## [What needs to be done]
Show every line below where "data" appears.

─── Provided material ───

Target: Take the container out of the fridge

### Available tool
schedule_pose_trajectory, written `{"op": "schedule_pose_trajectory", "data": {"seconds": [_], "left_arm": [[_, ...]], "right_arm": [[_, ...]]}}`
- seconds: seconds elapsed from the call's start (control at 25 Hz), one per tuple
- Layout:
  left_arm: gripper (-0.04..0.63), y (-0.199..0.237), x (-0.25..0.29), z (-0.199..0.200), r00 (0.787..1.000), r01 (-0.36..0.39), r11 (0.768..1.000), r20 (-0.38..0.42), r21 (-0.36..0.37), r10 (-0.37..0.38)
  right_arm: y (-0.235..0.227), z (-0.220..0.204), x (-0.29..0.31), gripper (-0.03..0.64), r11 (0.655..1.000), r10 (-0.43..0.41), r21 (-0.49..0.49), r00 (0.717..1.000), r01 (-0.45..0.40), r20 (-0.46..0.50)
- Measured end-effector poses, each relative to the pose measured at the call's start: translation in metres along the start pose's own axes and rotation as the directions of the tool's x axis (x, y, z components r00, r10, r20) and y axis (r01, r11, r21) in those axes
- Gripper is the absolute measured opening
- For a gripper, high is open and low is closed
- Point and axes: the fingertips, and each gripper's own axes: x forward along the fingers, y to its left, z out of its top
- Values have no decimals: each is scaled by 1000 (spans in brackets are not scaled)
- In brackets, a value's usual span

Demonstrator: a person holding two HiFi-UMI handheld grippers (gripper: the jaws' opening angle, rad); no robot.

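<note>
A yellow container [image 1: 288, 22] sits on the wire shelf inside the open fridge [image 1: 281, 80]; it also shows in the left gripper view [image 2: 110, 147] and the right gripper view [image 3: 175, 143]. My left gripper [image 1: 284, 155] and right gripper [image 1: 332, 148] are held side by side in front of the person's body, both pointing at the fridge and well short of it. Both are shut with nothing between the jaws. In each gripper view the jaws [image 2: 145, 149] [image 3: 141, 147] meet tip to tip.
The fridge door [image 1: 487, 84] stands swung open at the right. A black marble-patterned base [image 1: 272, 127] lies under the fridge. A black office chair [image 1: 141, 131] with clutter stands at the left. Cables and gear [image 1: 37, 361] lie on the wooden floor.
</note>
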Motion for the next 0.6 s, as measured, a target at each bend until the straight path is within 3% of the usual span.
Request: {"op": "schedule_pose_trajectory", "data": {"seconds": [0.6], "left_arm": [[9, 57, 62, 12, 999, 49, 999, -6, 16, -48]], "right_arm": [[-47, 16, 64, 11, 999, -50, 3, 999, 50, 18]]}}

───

## [Answer to this exercise]
schedule_pose_trajectory, written `{"op": "schedule_pose_trajectory", "data": {"seconds": [_], "left_arm": [[_, ...]], "right_arm": [[_, ...]]}}`
Request: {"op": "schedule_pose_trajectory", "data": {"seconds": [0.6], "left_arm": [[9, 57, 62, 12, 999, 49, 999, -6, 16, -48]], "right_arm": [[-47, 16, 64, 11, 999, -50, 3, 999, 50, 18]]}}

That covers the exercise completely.